Cat allergy | A vaccine being tested in humans

(Paris) The Franco-Canadian pharmaceutical company Angany has started a first clinical trial aimed at testing a vaccine in humans to treat cat dander allergy, it said in a press release received on Monday.


The vaccine candidate, called ANG-101, is based on the development of a “bioparticle which imitates the shape and size of a virus and whose surface is covered with thousands of copies of the major cat allergen, the protein Fel d1,” the company explains.

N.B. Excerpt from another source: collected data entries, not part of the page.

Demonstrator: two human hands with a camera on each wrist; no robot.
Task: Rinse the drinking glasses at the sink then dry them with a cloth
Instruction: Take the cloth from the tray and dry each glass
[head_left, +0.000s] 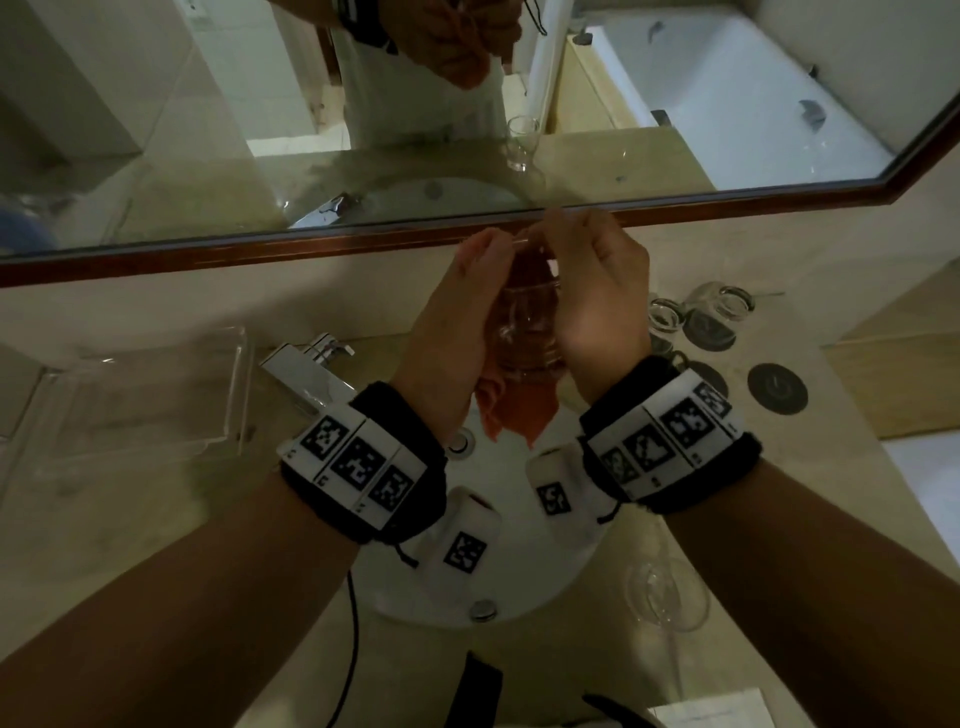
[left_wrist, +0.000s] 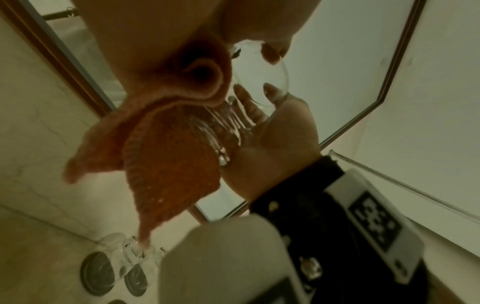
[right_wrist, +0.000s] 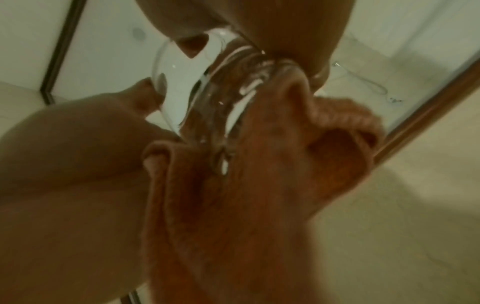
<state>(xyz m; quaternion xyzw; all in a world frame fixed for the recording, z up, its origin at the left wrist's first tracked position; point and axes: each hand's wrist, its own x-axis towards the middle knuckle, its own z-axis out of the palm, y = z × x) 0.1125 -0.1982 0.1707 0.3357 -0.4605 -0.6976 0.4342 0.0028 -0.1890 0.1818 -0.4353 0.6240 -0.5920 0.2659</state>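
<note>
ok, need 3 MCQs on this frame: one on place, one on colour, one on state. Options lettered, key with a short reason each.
1. Where is the held glass?
A. above the sink basin
B. in the clear tray
C. on the floor

2. What colour is the cloth?
A. blue
B. orange
C. white

3. What state is the faucet in?
A. running hard
B. no water visible
C. removed

Key:
1 A, since the left hand and right hand hold it up over the basin.
2 B, as the cloth hanging beneath the glass is orange in all views.
3 B, because no stream shows at the spout.
</note>
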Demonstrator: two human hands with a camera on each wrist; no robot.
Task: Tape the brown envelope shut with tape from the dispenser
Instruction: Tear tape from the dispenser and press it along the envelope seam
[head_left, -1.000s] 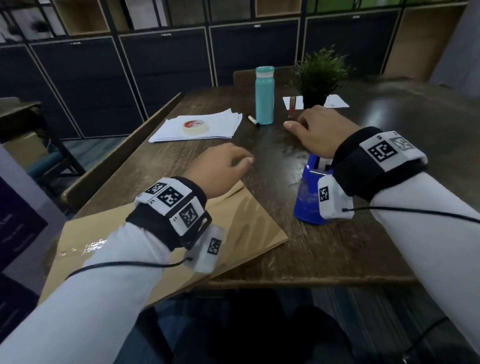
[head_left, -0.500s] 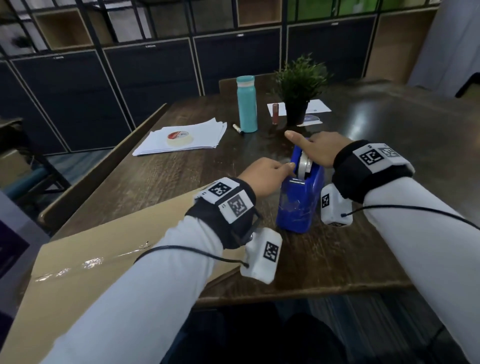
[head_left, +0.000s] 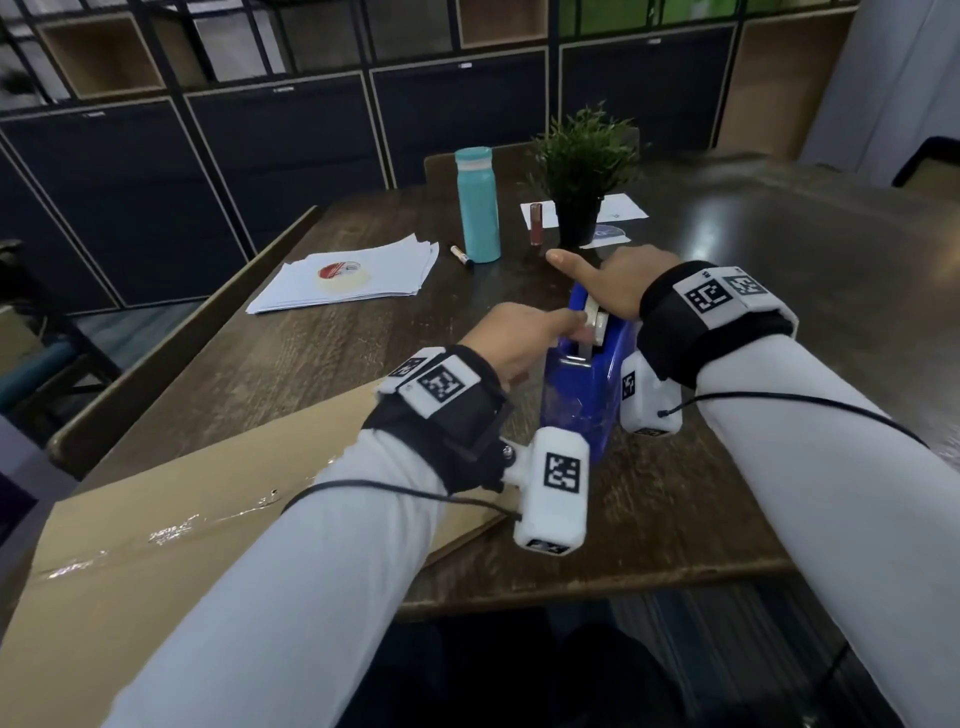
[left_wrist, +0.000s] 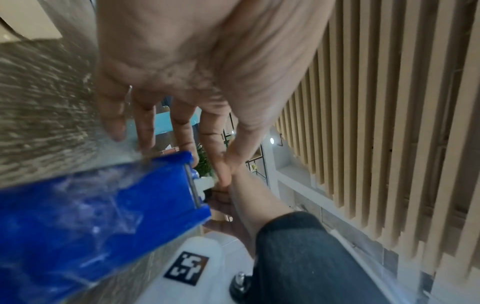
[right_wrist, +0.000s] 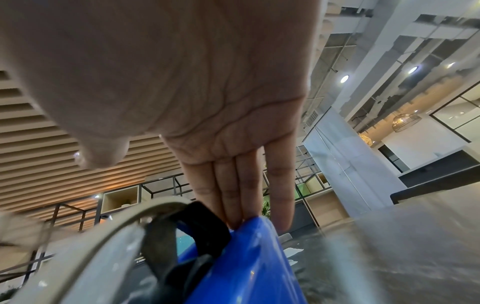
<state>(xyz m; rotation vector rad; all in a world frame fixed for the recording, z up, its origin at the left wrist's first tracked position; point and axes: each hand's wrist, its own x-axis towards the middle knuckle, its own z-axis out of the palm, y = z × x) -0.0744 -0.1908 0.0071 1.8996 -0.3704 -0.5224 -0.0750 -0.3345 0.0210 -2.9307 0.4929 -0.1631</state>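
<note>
- Since a second ago, the left hand (head_left: 511, 340) has left the brown envelope (head_left: 156, 540) and reached the blue tape dispenser (head_left: 584, 395), thumb and forefinger pinched together at the tape roll (head_left: 592, 323).
- Right hand (head_left: 615, 283) rests on the dispenser's far end, fingers straight, steadying it.
- Envelope lies flat at the near left of the table (head_left: 779, 312), just beside the dispenser.

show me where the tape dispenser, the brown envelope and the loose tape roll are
tape dispenser (head_left: 582, 395): head view, blue side wall of its body
brown envelope (head_left: 171, 525): head view, bare flat face near the shiny tape strip
loose tape roll (head_left: 344, 274): head view, top of the roll on the white papers
</note>
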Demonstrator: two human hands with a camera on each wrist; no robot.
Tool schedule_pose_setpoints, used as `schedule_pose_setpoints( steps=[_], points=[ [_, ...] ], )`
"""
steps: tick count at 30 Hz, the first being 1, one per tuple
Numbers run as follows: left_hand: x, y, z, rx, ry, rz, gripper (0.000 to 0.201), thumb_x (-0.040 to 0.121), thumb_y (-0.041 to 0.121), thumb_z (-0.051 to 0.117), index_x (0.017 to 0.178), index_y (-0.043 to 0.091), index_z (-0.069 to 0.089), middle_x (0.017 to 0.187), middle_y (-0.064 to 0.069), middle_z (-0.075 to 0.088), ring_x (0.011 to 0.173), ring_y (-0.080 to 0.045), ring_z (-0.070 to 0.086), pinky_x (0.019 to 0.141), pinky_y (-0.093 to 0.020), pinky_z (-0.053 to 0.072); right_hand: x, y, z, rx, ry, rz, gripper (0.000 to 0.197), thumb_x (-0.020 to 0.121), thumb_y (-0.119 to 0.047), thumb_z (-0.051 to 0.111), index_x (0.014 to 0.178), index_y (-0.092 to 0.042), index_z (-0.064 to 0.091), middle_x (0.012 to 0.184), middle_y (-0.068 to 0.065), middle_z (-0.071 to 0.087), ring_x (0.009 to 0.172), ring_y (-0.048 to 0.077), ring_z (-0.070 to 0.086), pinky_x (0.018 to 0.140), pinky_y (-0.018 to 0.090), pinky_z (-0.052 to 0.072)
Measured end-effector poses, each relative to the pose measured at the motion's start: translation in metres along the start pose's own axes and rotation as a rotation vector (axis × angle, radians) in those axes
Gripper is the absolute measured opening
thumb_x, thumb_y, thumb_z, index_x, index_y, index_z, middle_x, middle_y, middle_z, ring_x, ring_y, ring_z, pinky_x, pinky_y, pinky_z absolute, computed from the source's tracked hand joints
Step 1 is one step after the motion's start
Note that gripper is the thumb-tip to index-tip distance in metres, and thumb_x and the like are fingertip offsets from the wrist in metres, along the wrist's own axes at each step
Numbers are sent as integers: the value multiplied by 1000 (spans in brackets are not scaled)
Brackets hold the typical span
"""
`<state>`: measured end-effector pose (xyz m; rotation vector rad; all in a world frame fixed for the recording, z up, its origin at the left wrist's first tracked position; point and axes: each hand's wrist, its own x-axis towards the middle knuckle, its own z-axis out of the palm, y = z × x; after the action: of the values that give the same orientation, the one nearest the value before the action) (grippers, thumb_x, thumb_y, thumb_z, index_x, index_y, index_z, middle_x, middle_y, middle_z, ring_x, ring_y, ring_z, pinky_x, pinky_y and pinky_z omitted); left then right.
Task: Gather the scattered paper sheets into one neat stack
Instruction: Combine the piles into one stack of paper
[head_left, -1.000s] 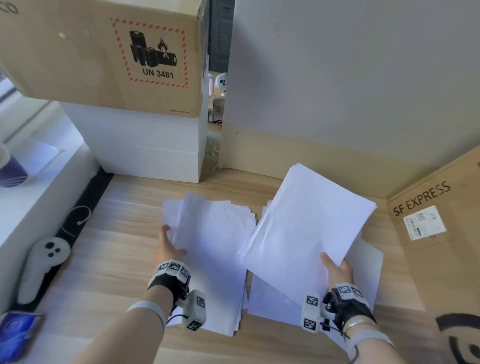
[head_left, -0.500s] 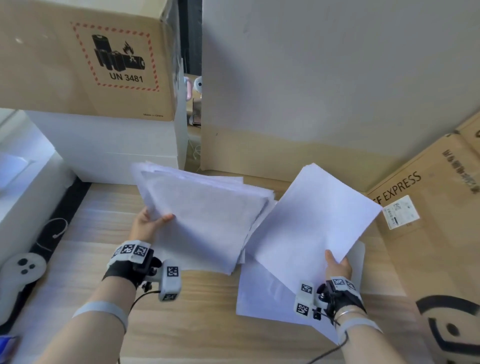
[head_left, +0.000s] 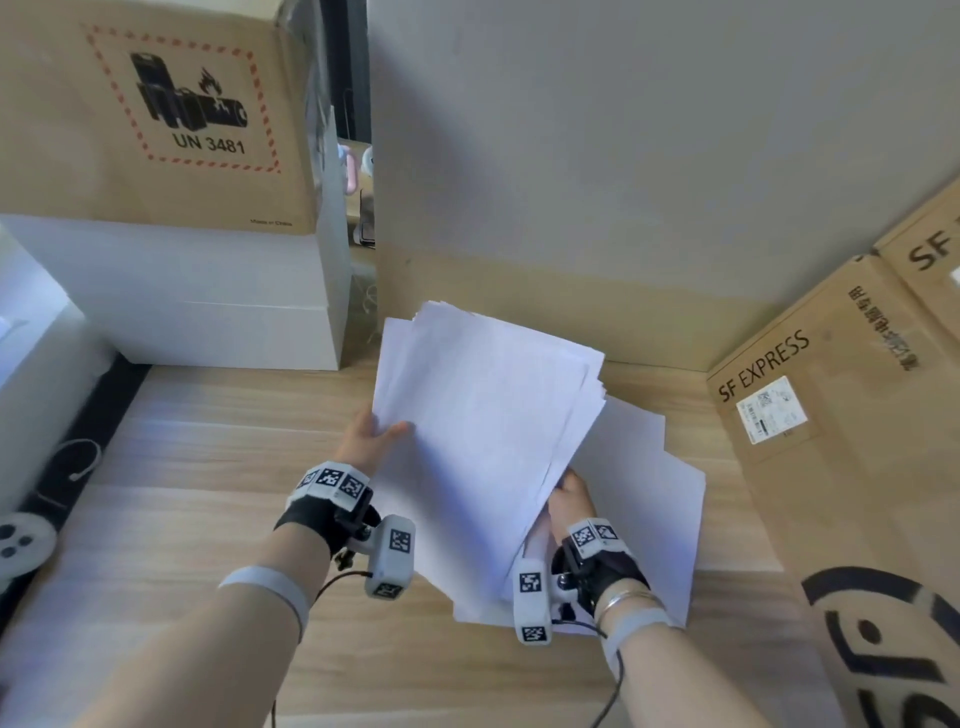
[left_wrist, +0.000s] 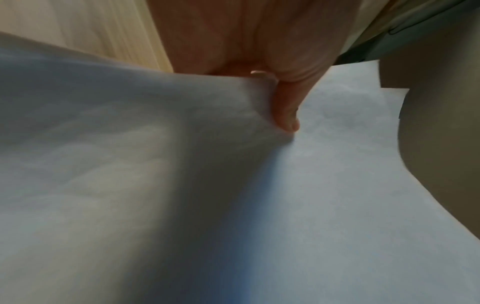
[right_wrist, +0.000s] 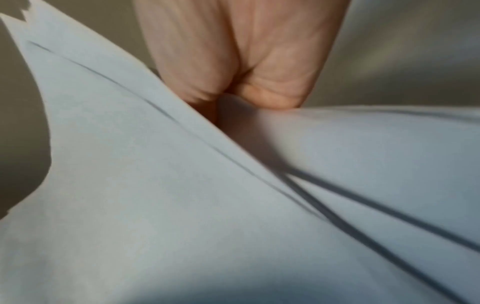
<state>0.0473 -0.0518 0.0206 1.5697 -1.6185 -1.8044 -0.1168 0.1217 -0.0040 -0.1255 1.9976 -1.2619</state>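
A thick bundle of white paper sheets (head_left: 483, 426) is held up above the wooden table (head_left: 208, 467), tilted, its corners not aligned. My left hand (head_left: 371, 436) grips its left edge, thumb on top; the left wrist view shows that thumb (left_wrist: 285, 111) pressed on the paper (left_wrist: 155, 164). My right hand (head_left: 571, 496) is tucked under the bundle's right edge and grips sheets there; in the right wrist view its fingers (right_wrist: 233, 61) curl round several layered sheets (right_wrist: 182, 205). More loose sheets (head_left: 654, 499) lie flat on the table under and to the right of the bundle.
A brown box marked UN 3481 (head_left: 156, 114) sits on white boxes (head_left: 208, 306) at back left. SF EXPRESS cartons (head_left: 831, 415) stand at the right. A grey wall panel (head_left: 623, 156) closes the back. A white controller (head_left: 21, 545) and a cable (head_left: 78, 462) lie at far left.
My left hand carried its pile rightward and laid it over the sheets in my right hand. The two piles are now one bundle, and my right hand has gone underneath.
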Motion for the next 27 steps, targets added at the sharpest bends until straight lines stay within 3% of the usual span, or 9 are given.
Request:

The first patients were recruited at the Royal Brompton Hospital in London to begin clinical trials.

Previously tested on animals, this treatment triggered “a very strong production of antibodies capable of blocking the allergic reaction,” Angany co-founder Loïc Faye told AFP.

The current treatment for allergies consists of injecting increasing doses of allergen extracts: this is desensitization, a long process and not always effective. Antihistamines are also used to relieve allergy-related symptoms.

“ANG-101 is the first in a portfolio of vaccines in development targeting major allergies in humans and pets,” underlines Louis-Philippe Vézina, President and CEO of Angany in the press release.

The technology was developed in France, in Val-de-Reuil by the French start-up company Angany Genetics, created in 2010 and became Angany after coming under Canadian ownership in 2017.